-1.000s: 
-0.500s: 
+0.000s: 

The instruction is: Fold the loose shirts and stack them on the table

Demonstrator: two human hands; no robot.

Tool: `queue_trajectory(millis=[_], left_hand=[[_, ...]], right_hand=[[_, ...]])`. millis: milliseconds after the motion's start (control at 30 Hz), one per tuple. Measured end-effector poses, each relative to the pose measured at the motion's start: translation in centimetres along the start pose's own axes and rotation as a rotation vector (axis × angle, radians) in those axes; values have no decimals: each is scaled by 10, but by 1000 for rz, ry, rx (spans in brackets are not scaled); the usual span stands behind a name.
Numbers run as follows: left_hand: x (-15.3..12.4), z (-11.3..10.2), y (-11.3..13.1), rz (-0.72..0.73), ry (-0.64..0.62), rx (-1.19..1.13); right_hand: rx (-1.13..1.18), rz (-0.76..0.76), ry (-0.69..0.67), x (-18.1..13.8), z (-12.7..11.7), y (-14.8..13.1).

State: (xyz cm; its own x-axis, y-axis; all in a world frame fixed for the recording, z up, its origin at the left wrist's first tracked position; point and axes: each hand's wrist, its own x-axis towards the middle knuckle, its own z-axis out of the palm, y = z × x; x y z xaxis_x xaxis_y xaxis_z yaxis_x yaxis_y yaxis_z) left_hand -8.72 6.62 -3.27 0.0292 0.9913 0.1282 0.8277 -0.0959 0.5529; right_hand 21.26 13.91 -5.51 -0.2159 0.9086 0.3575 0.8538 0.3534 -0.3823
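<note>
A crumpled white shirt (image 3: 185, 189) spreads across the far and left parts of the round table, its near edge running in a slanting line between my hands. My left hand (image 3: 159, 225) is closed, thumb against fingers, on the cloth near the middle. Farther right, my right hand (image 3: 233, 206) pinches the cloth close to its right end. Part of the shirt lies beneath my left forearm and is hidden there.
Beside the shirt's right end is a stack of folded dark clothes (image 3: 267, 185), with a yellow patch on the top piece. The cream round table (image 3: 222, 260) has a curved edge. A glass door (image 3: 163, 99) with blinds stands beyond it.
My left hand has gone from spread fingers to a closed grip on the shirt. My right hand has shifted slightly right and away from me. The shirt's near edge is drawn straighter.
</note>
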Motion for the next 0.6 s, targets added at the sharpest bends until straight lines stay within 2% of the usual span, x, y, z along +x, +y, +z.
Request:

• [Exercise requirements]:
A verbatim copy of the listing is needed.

• [Your response]:
-1.000s: 
-0.500s: 
+0.000s: 

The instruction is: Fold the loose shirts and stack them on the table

Demonstrator: two human hands; no robot.

Tool: `queue_trajectory(millis=[_], left_hand=[[_, ...]], right_hand=[[_, ...]])`. millis: milliseconds after the motion's start (control at 30 Hz), one per tuple. Measured end-effector poses, each relative to the pose measured at the motion's start: translation in centimetres along the start pose's own axes and rotation as a rotation vector (axis × angle, radians) in those axes; values have no decimals: each is scaled by 10, but by 1000 for rz, ry, rx (spans in brackets are not scaled); the usual span stands behind a name.
Numbers run as follows: left_hand: x (-15.3..12.4), z (-11.3..10.2), y (-11.3..13.1), rz (-0.72..0.73), ry (-0.64..0.62), rx (-1.19..1.13); right_hand: rx (-1.13..1.18), rz (-0.76..0.76), ry (-0.69..0.67), x (-18.1..13.8), z (-12.7..11.7), y (-14.8..13.1).

State: (xyz cm; its own x-axis, y-axis; all in a world frame fixed for the recording, z up, its origin at the left wrist's first tracked position; point and axes: each hand's wrist, its own x-axis towards the middle knuckle, its own z-axis out of the palm, y = z × x; x y z xaxis_x xaxis_y xaxis_z yaxis_x yaxis_y yaxis_z) left_hand -8.72 6.62 -3.27 0.0292 0.9913 0.1282 0.8277 -0.0959 0.5529; right_hand 21.26 13.91 -5.51 -0.2159 0.9086 0.3575 0.8538 0.3534 -0.3823
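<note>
A crumpled white shirt (image 3: 185, 189) spreads across the far and left parts of the round table, its near edge running in a slanting line between my hands. My left hand (image 3: 159, 225) is closed, thumb against fingers, on the cloth near the middle. Farther right, my right hand (image 3: 233, 206) pinches the cloth close to its right end. Part of the shirt lies beneath my left forearm and is hidden there.
Beside the shirt's right end is a stack of folded dark clothes (image 3: 267, 185), with a yellow patch on the top piece. The cream round table (image 3: 222, 260) has a curved edge. A glass door (image 3: 163, 99) with blinds stands beyond it.
My left hand has gone from spread fingers to a closed grip on the shirt. My right hand has shifted slightly right and away from me. The shirt's near edge is drawn straighter.
</note>
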Motion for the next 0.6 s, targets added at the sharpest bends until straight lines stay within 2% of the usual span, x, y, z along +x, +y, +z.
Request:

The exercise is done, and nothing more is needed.